10. The sum of the infinite series 1 + 1/2 + 1/3 + 1/4 + 1/5 + … is
a. log 2
b. e
c. π
d. Cannot be determined because the series diverges\
The infinite series 1 + 1/2 + 1/3 + 1/4 + ⋯ is a classic exam question in sequences and series, often asked as “What is the sum of the infinite series 1 + 1/2 + 1/3 + 1/4 + …?”. Understanding why this harmonic series diverges, and why it does not equal log 2, e, or π, is essential for mastering concepts of convergence and divergence in real analysis and competitive exams.
Correct Answer: (d) Cannot be determined because the series diverges
The series 1 + 1/2 + 1/3 + 1/4 + 1/5 + ⋯ is called the harmonic series and it diverges, meaning its partial sums grow beyond all bounds instead of approaching a fixed real number.
Here “cannot be determined” means there is no finite sum; the series diverges to infinity and hence does not equal log 2, e, or π.
Why the Harmonic Series Diverges
To talk about convergence, consider the sequence of partial sums:
Sₙ = 1 + 1/2 + ⋯ + 1/n
A series has a sum only if the limit limₙ→∞ Sₙ exists and is finite.

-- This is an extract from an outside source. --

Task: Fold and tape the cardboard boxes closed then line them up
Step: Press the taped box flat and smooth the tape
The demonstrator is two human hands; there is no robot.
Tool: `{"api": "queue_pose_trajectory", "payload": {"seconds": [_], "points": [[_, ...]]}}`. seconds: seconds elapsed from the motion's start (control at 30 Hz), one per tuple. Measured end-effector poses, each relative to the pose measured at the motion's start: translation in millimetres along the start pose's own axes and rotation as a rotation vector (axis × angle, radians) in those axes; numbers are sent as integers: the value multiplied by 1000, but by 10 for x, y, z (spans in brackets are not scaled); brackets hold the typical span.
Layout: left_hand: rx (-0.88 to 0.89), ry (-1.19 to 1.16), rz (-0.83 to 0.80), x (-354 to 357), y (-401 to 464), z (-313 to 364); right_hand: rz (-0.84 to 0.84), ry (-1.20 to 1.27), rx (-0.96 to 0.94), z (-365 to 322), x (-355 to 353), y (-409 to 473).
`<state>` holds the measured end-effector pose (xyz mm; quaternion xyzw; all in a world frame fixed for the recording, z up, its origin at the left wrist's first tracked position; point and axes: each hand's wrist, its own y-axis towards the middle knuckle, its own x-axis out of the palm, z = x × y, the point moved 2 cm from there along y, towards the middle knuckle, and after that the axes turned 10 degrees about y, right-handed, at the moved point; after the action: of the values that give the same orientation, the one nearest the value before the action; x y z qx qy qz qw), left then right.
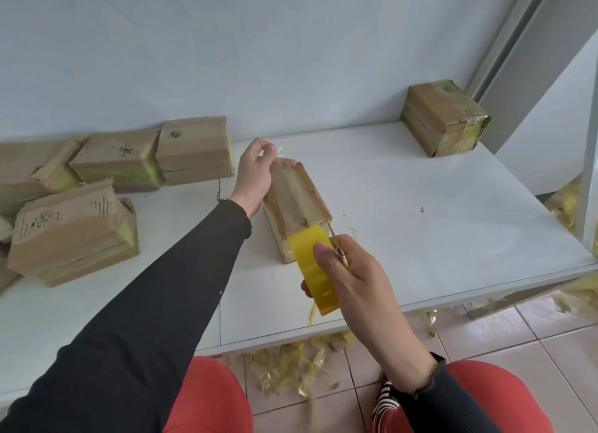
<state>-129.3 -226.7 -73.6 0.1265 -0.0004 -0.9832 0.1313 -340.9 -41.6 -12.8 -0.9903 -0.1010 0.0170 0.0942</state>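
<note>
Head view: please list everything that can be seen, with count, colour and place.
box being taped: 1, brown, table centre
tape roll: 1, yellow, at that box's near end
other boxes: at least 4, brown, table left
lone box: 1, brown, far right corner
table: 1, white
tape scraps: many, yellowish, on the floor tiles
left hand: pinches clear tape at the box's far end
right hand: grips the roll
</note>
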Motion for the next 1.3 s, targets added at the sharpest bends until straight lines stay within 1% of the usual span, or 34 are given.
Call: {"api": "queue_pose_trajectory", "payload": {"seconds": [0.13, 0.2, 0.43, 0.57, 0.63, 0.7, 0.73, 0.83, 0.9, 1.0, 1.07, 1.17, 1.23, 1.3], "points": [[81, 70, 46, 0, -71, 63, 11, 81, -38, -185, -70, -3], [103, 71, 47, 9, -89, 84, 13, 70, -57, -264, -124, 36], [77, 66, 53, 1, -56, 33, 17, 3, 40, -13, -218, 124], [59, 73, 45, 5, -39, -18, 17, -81, 34, 152, -182, 157], [36, 98, 72, -17, -25, -38, 9, -102, 31, 191, -172, 168], [-4, 130, 101, -45, -15, -47, -4, -88, 29, 217, -171, 182], [-45, 144, 91, -44, -8, -48, -10, -87, 27, 230, -171, 188], [-245, 233, 14, -26, 62, -43, -20, -77, 18, 271, -169, 204], [-388, 271, -55, -48, 110, -32, -28, -75, 14, 288, -176, 208], [-586, 189, -223, -120, 147, 29, -43, -70, 15, 283, -174, 209], [-668, 148, -318, -154, 153, 103, -43, -58, 12, 280, -175, 222], [-706, 141, -340, -201, 206, 35, -46, -31, 16, 278, -176, 251], [-685, 179, -299, -258, 235, -86, -56, -16, 18, 277, -177, 256], [-652, 257, -222, -336, 240, -188, -61, 3, 16, 275, -172, 252]]}}
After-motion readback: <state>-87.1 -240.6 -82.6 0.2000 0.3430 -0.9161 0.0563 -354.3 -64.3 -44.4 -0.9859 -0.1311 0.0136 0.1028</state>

For the harmonic series, the partial sums grow without bound. One standard proof groups the terms as:
1 + (1/2) + (1/3 + 1/4) + (1/5 + 1/6 + 1/7 + 1/8) + ⋯
Each group from 1/3 onward has total greater than or equal to 1/2, so the partial sums keep increasing by at least 1/2 again and again, forcing divergence to infinity.
Explanation of Each Option
Option (a) log 2
A famous convergent series is the alternating harmonic series:
1 – 1/2 + 1/3 – 1/4 + ⋯ = log 2
However, the question’s series has all positive terms, so it is not alternating; the harmonic series with all positive terms diverges and therefore cannot equal log 2.
Option (b) e
The number e is approximately 2.71828 and arises as a limit such as limₙ→∞ (1 + 1/n)ⁿ or from the series:
e = ∑ₙ₌₀∞ 1/n!
The harmonic series has terms 1/n, not 1/n!, and its partial sums grow roughly like log n, becoming arbitrarily large and never approaching a finite value like e.
Option (c) π
Many convergent trigonometric and Fourier-type series involve π, such as ∑ 1/n² = π²/6.
But that convergent series is a p-series with exponent p = 2, while the harmonic series corresponds to p = 1, which is exactly the boundary case where the series diverges instead of converging to a finite constant like π.
Option (d) Cannot be determined because the series diverges (Correct)
For convergence, it is necessary that the sequence of partial sums approaches a finite limit.
For the harmonic series, the partial sums are unbounded and increase without limit, so the “sum” of the infinite series is not defined as a real number and cannot be expressed as log 2, e, π, or any other finite constant.